What to work on:
Nothing in the entries may change when you repeat them, and no images may appear.

Provided data:

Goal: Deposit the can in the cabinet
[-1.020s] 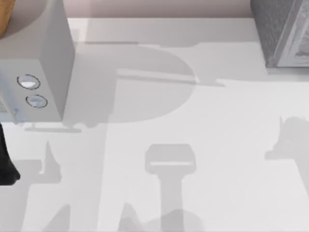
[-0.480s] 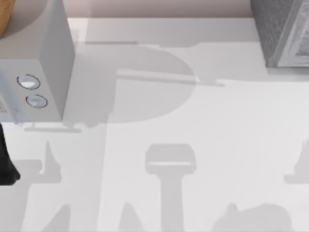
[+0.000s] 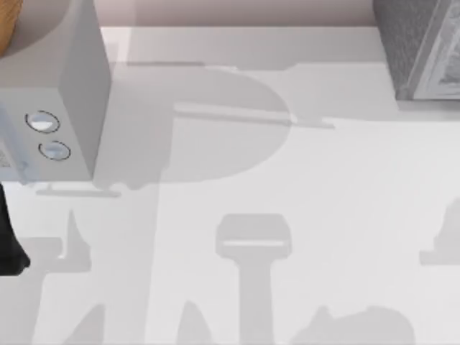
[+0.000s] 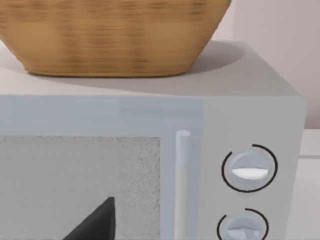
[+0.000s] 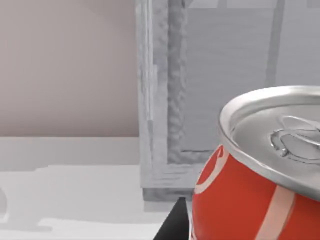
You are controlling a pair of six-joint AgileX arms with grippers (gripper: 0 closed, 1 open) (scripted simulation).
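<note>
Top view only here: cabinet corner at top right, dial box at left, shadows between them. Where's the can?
Observer: The can is close up in the right wrist view, red label, silver top showing.
Operator: Is it pointed at the cabinet?
Observer: The cabinet stands behind the can there, its framed front panel facing the camera.
Operator: What's the orange edge on the dial box, top left?
Observer: It's a woven basket resting on top of the dial box, as seen in the left wrist view.
</note>
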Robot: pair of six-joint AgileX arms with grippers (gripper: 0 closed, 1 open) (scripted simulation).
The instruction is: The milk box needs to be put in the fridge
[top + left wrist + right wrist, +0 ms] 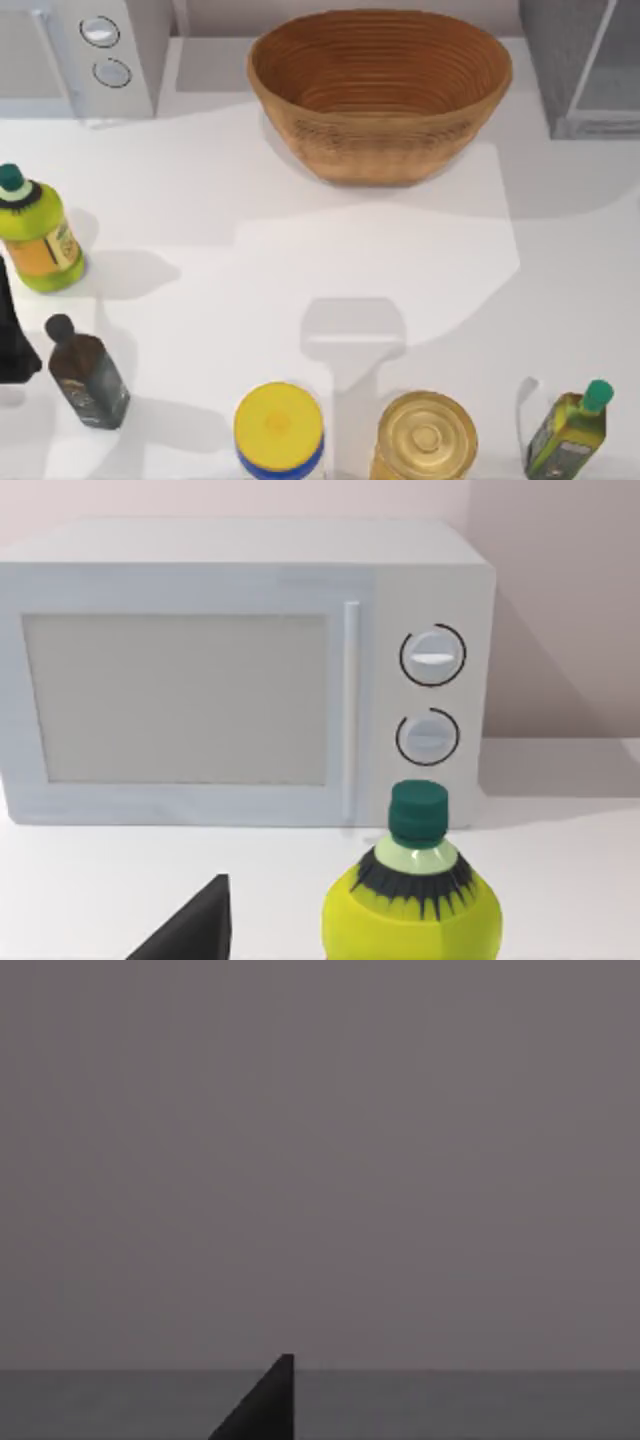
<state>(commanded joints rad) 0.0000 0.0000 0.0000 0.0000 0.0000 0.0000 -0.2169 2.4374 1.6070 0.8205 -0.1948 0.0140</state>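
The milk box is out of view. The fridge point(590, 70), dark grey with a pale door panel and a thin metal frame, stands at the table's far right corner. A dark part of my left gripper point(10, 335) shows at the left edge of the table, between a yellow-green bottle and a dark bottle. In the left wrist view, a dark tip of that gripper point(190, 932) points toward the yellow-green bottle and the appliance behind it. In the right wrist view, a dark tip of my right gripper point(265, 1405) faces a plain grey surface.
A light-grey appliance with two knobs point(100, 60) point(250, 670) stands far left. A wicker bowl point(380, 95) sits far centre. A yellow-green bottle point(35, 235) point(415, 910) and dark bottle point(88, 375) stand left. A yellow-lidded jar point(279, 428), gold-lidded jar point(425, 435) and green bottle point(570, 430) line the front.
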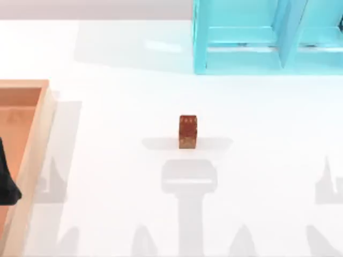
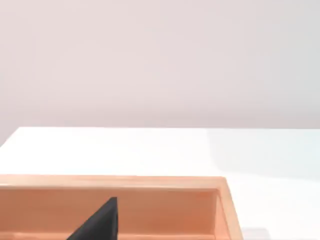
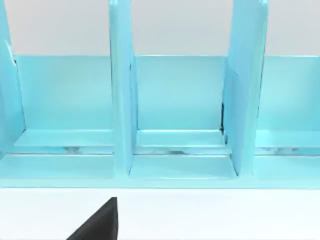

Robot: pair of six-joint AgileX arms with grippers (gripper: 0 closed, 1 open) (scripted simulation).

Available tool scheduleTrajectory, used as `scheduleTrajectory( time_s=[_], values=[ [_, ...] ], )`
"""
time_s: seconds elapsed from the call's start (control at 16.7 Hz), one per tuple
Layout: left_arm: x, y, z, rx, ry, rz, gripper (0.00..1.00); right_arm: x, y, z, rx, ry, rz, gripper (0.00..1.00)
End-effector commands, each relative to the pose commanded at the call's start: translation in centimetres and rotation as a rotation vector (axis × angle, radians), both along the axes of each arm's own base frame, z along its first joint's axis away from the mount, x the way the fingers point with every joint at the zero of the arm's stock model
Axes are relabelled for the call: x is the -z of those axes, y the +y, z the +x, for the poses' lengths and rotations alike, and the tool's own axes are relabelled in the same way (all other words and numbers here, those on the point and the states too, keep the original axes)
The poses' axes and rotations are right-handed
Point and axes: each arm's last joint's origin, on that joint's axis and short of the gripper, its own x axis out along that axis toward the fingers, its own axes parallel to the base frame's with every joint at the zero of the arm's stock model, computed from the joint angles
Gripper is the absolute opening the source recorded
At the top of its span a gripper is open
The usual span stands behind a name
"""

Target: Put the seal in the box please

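Plainly nothing is done yet: the seal stands alone on the bare white table, well apart from both my grippers and well to the right of the box, touching nothing. It is a small reddish-brown block with a paler tan end nearest me and a faint dotted face, squared off and narrow. All the work is left, as I judge it: reach, grasp, carry across, release inside.

My left gripper hangs over the box; of it I see a dark finger above the floor, and I cannot tell whether it is parted or closed. The box is shallow wood, orange-brown floor, pale rim walls. My right gripper, a dark finger, faces the turquoise shelf with its smooth upright dividers; its state I cannot tell either.
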Motion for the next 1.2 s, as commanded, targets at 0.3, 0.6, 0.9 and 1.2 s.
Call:
scheduleTrajectory(
  time_s=[0.3,0.6,0.9,1.2],
  values=[
    [-0.5,-0.1,0.1,0.003,0.06,-0.01,1.0,0.0,0.0,0.0,0.0,0.0,0.0,1.0],
    [-4.1,-0.4,1.4,0.007,0.316,-0.062,1.0,0.0,0.0,0.0,0.0,0.0,0.0,1.0],
    [-11.9,-1.6,5.7,0.011,0.547,-0.147,1.0,0.0,0.0,0.0,0.0,0.0,0.0,1.0],
    [-20.9,-4.9,13.0,0.05,0.672,-0.251,1.0,0.0,0.0,0.0,0.0,0.0,0.0,1.0]
  ],
)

Solution:
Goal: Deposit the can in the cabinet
[-1.020s] 
[-0.480s] 
[+0.000s] 
[+0.000s] 
[+0.000s] 
You are controlling a pair of six-joint AgileX arms with grippers (gripper: 0 closed, 1 open) (scripted simulation).
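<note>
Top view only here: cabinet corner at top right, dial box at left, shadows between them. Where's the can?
Observer: The can is close up in the right wrist view, red label, silver top showing.
Operator: Is it pointed at the cabinet?
Observer: The cabinet stands behind the can there, its framed front panel facing the camera.
Operator: What's the orange edge on the dial box, top left?
Observer: It's a woven basket resting on top of the dial box, as seen in the left wrist view.
</note>
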Robot: pair of six-joint AgileX arms with grippers (gripper: 0 closed, 1 open) (scripted simulation).
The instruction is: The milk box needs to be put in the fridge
[top + left wrist + right wrist, +0 ms] 
<state>(commanded joints rad) 0.0000 0.0000 0.0000 0.0000 0.0000 0.0000 -0.2169 2.4374 1.6070 0.8205 -0.1948 0.0140</state>
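The milk box is out of view. The fridge point(590, 70), dark grey with a pale door panel and a thin metal frame, stands at the table's far right corner. A dark part of my left gripper point(10, 335) shows at the left edge of the table, between a yellow-green bottle and a dark bottle. In the left wrist view, a dark tip of that gripper point(190, 932) points toward the yellow-green bottle and the appliance behind it. In the right wrist view, a dark tip of my right gripper point(265, 1405) faces a plain grey surface.
A light-grey appliance with two knobs point(100, 60) point(250, 670) stands far left. A wicker bowl point(380, 95) sits far centre. A yellow-green bottle point(35, 235) point(415, 910) and dark bottle point(88, 375) stand left. A yellow-lidded jar point(279, 428), gold-lidded jar point(425, 435) and green bottle point(570, 430) line the front.
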
Robot: pair of six-joint AgileX arms with grippers (gripper: 0 closed, 1 open) (scripted simulation).

Available tool scheduleTrajectory, used as `scheduleTrajectory( time_s=[_], values=[ [_, ...] ], )`
"""
time_s: seconds elapsed from the call's start (control at 16.7 Hz), one per tuple
Layout: left_arm: x, y, z, rx, ry, rz, gripper (0.00..1.00); right_arm: x, y, z, rx, ry, rz, gripper (0.00..1.00)
End-effector commands, each relative to the pose commanded at the call's start: translation in centimetres and rotation as a rotation vector (axis × angle, radians), both along the axes of each arm's own base frame, z along its first joint's axis away from the mount, x the way the fingers point with every joint at the zero of the arm's stock model
Axes are relabelled for the call: x is the -z of those axes, y the +y, z the +x, for the poses' lengths and rotations alike, and the tool's own axes are relabelled in the same way (all other words and numbers here, those on the point and the states too, keep the original axes)
The poses' axes and rotations are right-handed
Point and axes: each arm's last joint's origin, on that joint's axis and short of the gripper, its own x axis out along that axis toward the fingers, its own axes parallel to the base frame's with every joint at the zero of the arm's stock model, computed from the joint angles
Gripper is the absolute opening the source recorded
At the top of its span a gripper is open
The usual span stands behind a name
"""

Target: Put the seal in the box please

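Plainly nothing is done yet: the seal stands alone on the bare white table, well apart from both my grippers and well to the right of the box, touching nothing. It is a small reddish-brown block with a paler tan end nearest me and a faint dotted face, squared off and narrow. All the work is left, as I judge it: reach, grasp, carry across, release inside.

My left gripper hangs over the box; of it I see a dark finger above the floor, and I cannot tell whether it is parted or closed. The box is shallow wood, orange-brown floor, pale rim walls. My right gripper, a dark finger, faces the turquoise shelf with its smooth upright dividers; its state I cannot tell either.
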Motion for the next 1.2 s, as commanded, targets at 0.3, 0.6, 0.9 and 1.2 s.
Call:
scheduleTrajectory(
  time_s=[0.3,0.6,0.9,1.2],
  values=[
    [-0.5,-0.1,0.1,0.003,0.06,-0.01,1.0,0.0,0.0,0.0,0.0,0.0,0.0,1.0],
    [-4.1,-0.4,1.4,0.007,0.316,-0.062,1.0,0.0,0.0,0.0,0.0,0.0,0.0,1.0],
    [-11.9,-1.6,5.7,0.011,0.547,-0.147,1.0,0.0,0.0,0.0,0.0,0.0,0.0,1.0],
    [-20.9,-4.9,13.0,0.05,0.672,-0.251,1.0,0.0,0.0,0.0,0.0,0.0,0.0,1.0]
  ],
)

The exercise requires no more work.